The report ‘Delivering greenhouse gas emission savings through UK bio-energy values’ gives recommendations on how the UK power sector can implement bio-energy projects for grid reliability and reduced greenhouse emissions.
The study asserts that bio-energy production in the UK is still immature due to the country’s political and scientific uncertainties around land use change and the sustainability of using biomass for energy.
Firstly, the report states that bio-energy and carbon capture and storage (CCS) will positively impact on the UK’s transition to smart energy and reduced carbon emissions, since most of the value chains when using certain UK-grown bio-energy crops would deliver substantial negative emissions.
According to ETI, bio-energy offers flexibility to a future UK energy system. The report predicts electricity from bio-energy can meet around 10% of future energy demand and deliver net negative CO2 emissions of C-55 million tonnes per year in the 2050s.
And as such, planting 30,000 hectares a year of 2G bio-energy crops over the next decade would help UK on the trajectory for scaling up domestic biomass production out to the 2050s.

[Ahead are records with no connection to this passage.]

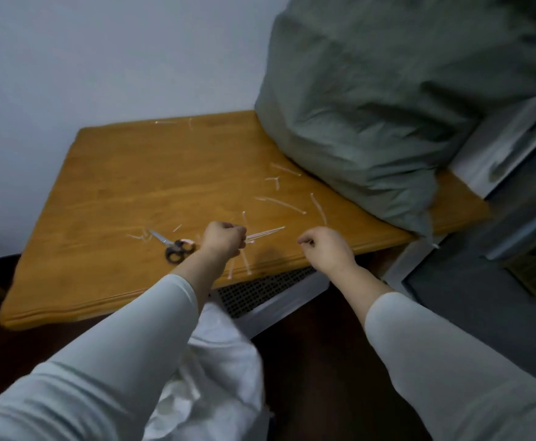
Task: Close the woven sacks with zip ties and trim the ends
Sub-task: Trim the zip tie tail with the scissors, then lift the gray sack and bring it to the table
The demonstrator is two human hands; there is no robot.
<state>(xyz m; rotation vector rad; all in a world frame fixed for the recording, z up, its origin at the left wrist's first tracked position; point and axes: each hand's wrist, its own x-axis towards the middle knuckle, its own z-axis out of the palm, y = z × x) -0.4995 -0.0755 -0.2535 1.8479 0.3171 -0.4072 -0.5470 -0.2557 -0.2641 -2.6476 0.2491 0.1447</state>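
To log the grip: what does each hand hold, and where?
Left hand grips a few zip ties at one end. Right hand is curled; a hold cannot be told.

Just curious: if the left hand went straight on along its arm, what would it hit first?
Probably the loose zip ties on the table, then the grey-green sack; its height is unclear.

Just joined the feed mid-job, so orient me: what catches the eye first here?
A big grey-green sack fills the right rear of the wooden table. Near the front edge the left hand grips a bunch of zip ties, with scissors just to its left and loose ties scattered over the top. The right hand is curled nearby; I cannot tell if it holds anything.
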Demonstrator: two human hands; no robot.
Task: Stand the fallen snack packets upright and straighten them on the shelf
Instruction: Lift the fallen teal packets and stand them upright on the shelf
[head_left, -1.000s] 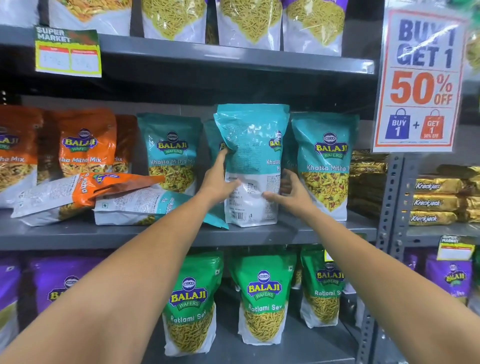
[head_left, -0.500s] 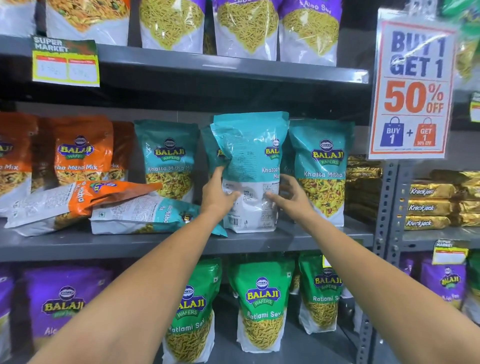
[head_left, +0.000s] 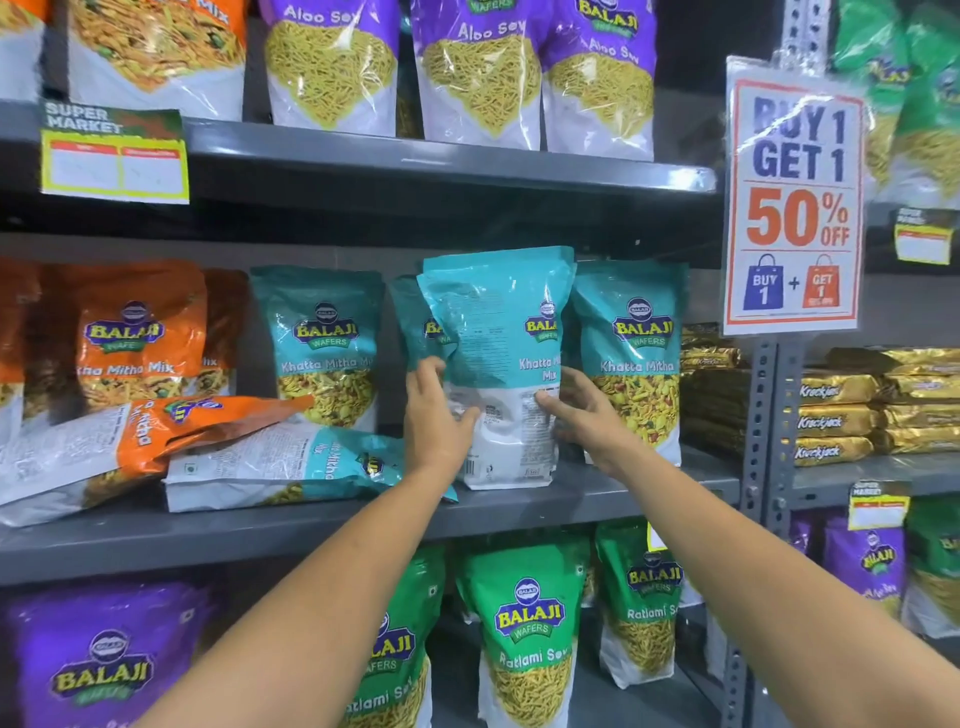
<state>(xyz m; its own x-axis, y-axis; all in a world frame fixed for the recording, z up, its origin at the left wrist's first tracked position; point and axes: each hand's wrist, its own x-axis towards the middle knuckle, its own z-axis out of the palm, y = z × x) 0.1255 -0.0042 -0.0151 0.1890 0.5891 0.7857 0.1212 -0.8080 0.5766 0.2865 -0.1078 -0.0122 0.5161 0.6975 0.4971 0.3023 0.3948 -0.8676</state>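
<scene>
A teal Khatta Mitha Mix packet (head_left: 498, 332) stands upright on the middle grey shelf (head_left: 311, 530), its back and side turned toward me. My left hand (head_left: 436, 421) grips its left edge, thumb on the white lower part. My right hand (head_left: 582, 410) holds its right edge, thumb touching the label. To the left, a teal packet (head_left: 280, 467) and an orange packet (head_left: 130, 441) lie flat on the shelf. More teal packets (head_left: 322, 343) stand upright behind.
Upright orange packets (head_left: 135, 338) fill the shelf's left. A further teal packet (head_left: 631, 353) stands just right of my hands. A "Buy 1 Get 1" sign (head_left: 795, 202) hangs on the upright post. Gold biscuit packs (head_left: 852, 410) are stacked at right. Green packets (head_left: 524, 623) stand on the shelf below.
Both hands have stayed on the teal packet, which has turned slightly and sits squarer on the shelf. The camera has tilted upward a little. The fallen packets have not moved.
</scene>
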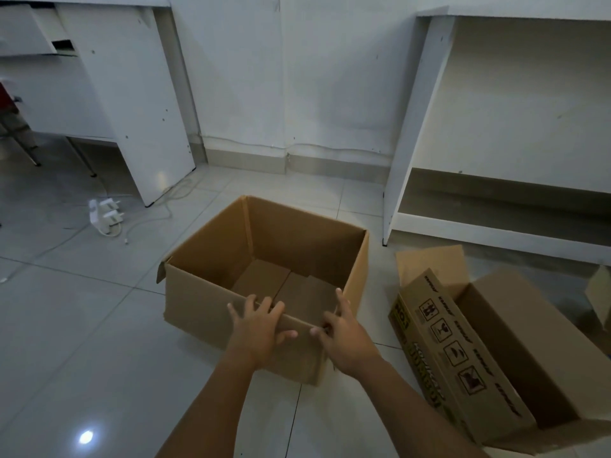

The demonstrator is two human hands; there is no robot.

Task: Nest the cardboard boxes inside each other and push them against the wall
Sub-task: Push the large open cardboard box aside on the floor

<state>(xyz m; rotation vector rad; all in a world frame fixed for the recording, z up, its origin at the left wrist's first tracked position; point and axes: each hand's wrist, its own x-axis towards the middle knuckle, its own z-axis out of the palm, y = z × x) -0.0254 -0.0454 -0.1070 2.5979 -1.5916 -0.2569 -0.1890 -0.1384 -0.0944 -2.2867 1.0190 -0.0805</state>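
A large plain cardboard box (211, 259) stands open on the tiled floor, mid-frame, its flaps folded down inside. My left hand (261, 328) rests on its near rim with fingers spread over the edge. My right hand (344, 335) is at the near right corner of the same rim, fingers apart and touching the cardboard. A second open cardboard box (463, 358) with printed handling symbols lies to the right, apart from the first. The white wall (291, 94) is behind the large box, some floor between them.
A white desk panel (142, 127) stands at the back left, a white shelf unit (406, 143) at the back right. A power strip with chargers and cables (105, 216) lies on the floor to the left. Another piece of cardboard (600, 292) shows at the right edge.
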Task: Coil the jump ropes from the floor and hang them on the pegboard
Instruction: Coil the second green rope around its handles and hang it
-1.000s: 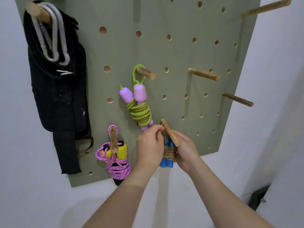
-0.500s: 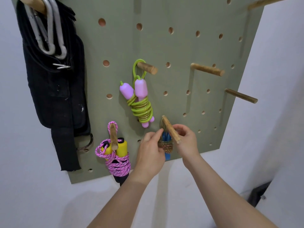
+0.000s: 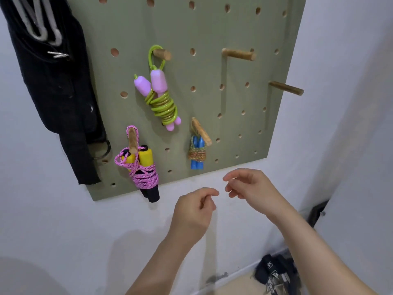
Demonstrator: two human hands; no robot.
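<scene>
At the far left a black garment with pale grey straps hangs over the edge of the green pegboard, which is fixed to a white wall. Next comes a coiled pink jump rope with yellow and black handles, looped over a low wooden peg. Up and to its right, a green jump rope with lilac handles hangs by a loop from a second peg. Further right and lower, a small blue-handled jump rope, bound in multicoloured cord, hangs from a slanting peg.

Below the board's bottom edge, the left grip holds nothing, its fingers loosely curled and apart from every rope. Just beside it, the right grip is likewise slack and bare, with relaxed fingers. Two bare pegs jut from the board's right side. Dark items lie on the floor at lower right, too blurred to identify.
</scene>
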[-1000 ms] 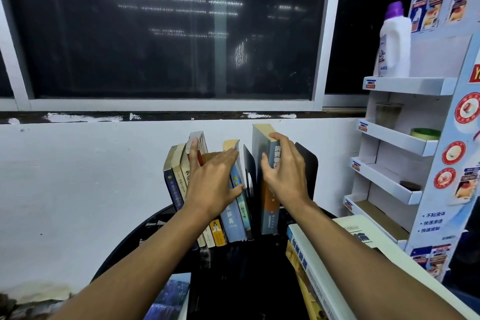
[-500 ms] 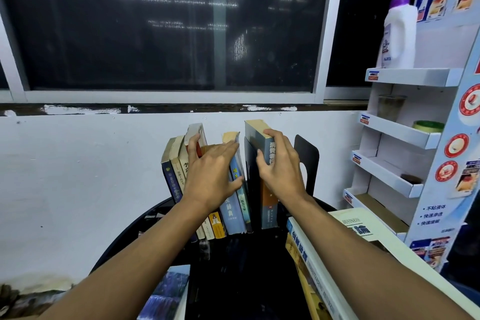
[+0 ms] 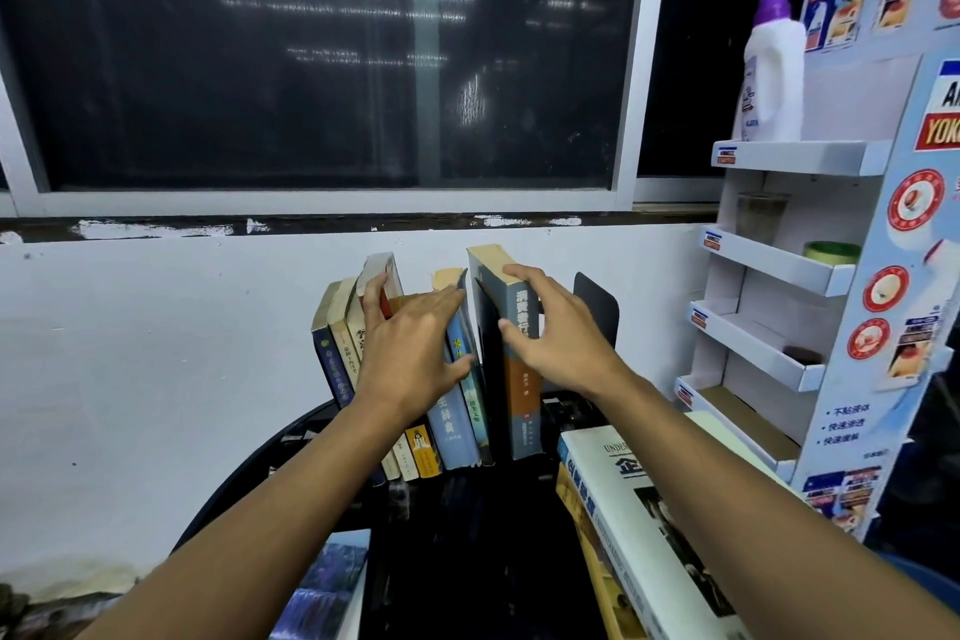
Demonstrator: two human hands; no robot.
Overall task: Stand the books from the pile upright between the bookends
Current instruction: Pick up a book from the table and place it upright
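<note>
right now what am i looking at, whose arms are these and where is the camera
No machine here: a person wears one camera on the head, looking forward and down, so the two bare arms are theirs. The left hand presses flat against a row of leaning books. The right hand grips a grey and orange book, upright left of a black bookend. These stand on a round black table, with a pile of books lying flat at the right.

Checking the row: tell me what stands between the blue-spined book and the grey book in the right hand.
Head view: a black bookend stands upright between the blue-spined book and the grey book.
</note>
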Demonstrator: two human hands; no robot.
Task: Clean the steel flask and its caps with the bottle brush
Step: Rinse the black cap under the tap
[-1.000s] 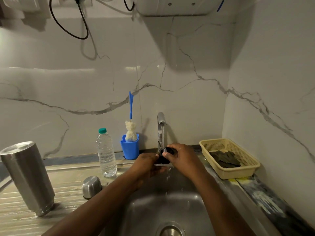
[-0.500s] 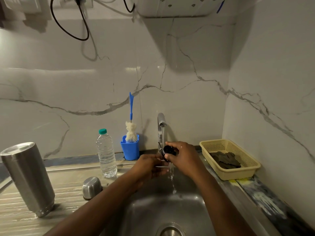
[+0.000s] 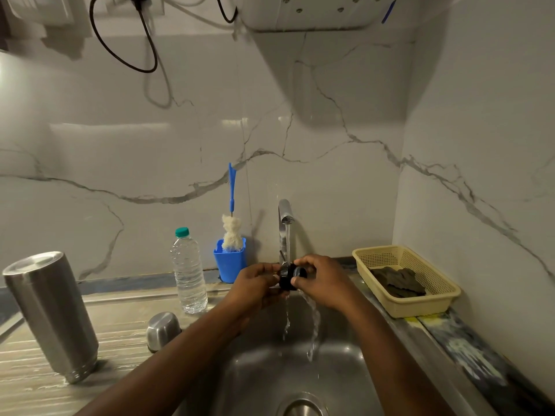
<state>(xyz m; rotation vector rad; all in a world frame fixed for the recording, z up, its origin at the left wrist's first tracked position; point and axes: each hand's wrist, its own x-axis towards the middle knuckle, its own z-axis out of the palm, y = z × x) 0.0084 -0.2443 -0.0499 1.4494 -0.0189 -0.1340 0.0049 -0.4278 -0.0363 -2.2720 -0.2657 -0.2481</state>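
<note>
Both hands hold a small black cap (image 3: pixel 290 276) under the running tap (image 3: pixel 284 219), over the sink (image 3: pixel 270 373). My left hand (image 3: pixel 255 285) grips its left side and my right hand (image 3: pixel 326 280) its right side; water streams off below them. The steel flask (image 3: pixel 51 313) stands upside down on the drainboard at far left. A steel cap (image 3: pixel 163 330) lies mouth down between the flask and the sink. The bottle brush (image 3: pixel 232 226), blue handle and white head, stands in a blue holder (image 3: pixel 229 265) against the wall.
A clear water bottle (image 3: pixel 188 271) with a green lid stands left of the holder. A beige plastic basket (image 3: pixel 405 280) holding dark scrub pads sits on the right counter. The sink drain (image 3: pixel 300 406) is at the bottom. Walls close in behind and on the right.
Water now flows in a steady stream from the tap over the black cap and splits into two trickles. Both hands stay at the tap, and the cap has turned between the fingers.
</note>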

The report also states that sustainability, security of supply and public acceptability can be increased if the UK doesn’t rely entirely on biomass imports but instead increase local production and utilization of a mixture of home grown and imported feedstock.
However, the report findings stipulate that if bio-energy is deployed without CCS, greenhouse gas (CHG) emission savings are still achievable given the right choice of crop type, location and end use in the energy system.
ETI reiterates implementation of these recommendations over the next 5-10 years protects UK’s option to pursue the lowest cost route to delivering its climate change commitments by 2050.
Implementation of the recommendations would also provide UK with time to develop a framework to optimise the efficiency, economic and environmental performance of the country’s agricultural sector as a whole.